Under ideal conditions there would be 6 fragments from Enzymes A and B, and 8 fragments from Enzyme C. GGATCC is the recognition site for BamHI and is found in λ DNA at 5 locations. GAATTC is the recognition site for EcoRI and is found in λ DNA at 5 locations.
Is the target sequence 5’CTGCAG the same as PstI?

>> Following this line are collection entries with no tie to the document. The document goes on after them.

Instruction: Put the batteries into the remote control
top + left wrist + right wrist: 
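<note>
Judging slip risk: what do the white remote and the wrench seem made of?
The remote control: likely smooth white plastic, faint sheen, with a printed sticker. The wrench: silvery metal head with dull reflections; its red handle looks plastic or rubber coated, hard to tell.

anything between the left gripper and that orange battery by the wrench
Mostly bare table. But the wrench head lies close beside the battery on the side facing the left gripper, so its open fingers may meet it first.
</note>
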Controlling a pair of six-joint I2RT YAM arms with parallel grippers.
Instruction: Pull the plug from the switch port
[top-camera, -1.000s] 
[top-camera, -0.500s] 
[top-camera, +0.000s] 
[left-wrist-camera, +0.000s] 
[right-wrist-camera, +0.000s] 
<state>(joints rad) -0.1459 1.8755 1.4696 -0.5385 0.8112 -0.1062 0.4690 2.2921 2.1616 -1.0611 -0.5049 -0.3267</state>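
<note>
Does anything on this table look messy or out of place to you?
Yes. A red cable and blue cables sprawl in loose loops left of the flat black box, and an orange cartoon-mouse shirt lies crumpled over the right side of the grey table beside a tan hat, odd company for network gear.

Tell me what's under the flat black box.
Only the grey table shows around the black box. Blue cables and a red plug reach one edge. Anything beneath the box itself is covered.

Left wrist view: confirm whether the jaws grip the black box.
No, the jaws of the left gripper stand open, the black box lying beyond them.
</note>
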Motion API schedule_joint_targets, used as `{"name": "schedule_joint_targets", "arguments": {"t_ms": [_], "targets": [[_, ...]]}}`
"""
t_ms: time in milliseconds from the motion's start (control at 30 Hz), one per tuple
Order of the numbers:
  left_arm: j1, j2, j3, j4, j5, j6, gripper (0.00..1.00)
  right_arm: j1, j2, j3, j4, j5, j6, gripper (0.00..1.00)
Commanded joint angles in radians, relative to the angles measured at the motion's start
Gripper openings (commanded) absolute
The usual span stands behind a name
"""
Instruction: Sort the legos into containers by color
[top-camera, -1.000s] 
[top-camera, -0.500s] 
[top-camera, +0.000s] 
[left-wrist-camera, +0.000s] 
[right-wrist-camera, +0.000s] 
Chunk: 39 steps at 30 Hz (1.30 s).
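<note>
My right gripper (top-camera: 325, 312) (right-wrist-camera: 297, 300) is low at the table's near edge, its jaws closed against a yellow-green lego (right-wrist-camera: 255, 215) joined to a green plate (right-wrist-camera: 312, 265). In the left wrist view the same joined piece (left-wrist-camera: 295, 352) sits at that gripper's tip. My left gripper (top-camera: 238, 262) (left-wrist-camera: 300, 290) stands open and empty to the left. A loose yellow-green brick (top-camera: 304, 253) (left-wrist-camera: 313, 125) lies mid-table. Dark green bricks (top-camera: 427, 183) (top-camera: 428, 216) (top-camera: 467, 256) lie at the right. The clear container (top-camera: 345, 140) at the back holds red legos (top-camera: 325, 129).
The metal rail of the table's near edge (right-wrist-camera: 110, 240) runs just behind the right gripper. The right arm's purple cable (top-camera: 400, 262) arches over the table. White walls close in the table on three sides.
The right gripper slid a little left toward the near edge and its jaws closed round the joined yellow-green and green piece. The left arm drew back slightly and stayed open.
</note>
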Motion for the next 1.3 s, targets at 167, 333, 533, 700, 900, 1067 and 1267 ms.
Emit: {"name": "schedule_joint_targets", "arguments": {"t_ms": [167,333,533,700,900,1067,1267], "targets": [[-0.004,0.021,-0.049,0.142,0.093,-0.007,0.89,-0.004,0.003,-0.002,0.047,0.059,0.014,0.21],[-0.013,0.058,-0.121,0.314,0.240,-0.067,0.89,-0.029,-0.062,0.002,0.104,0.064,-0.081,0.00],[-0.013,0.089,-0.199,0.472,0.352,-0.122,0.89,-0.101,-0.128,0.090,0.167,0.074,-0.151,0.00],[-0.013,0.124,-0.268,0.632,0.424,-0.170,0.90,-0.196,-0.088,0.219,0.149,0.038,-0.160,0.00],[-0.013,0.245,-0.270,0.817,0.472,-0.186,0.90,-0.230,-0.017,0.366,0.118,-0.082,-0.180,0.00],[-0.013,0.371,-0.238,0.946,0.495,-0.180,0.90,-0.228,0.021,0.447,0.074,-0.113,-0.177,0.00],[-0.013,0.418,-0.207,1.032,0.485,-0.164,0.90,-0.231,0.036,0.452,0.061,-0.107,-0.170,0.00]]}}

Both enzymes recognize the target sequence 5’CTGCAG. The enzyme systems have similar methyltransferases (41% amino acid identity), restriction endonucleases (46% amino acid identity), and genetic makeup (58% nucleotide identity). These observations suggest a shared evolutionary history.
When to use Thermo Scientific PstI restriction enzyme?
Order requests are processed and shipped by your local distributor. Learn more Thermo Scientific PstI restriction enzyme recognizes CTGCA^G sites and cuts best at 37°C in O buffer (Isoschizomers: BspMAI).
How many negatively charged residues are there in PstI?
It has a molecular weight of 69,500 and contains 54 positive and 41 negatively charged residues. The PstI restriction/modification (R/M) system has two components: a restriction enzyme that cleaves foreign DNA, and a methyltransferase which protect native DNA strands via histone methylation.
How is PstI used in restriction site mapping?
Its use is not limited to molecular cloning; it is also used in restriction site mapping, genotyping, Southern blotting, restriction fragment length polymorphism (RFLP) and SNP. It is also an isoschizomer restriction enzyme SalPI from Streptomyces albus P.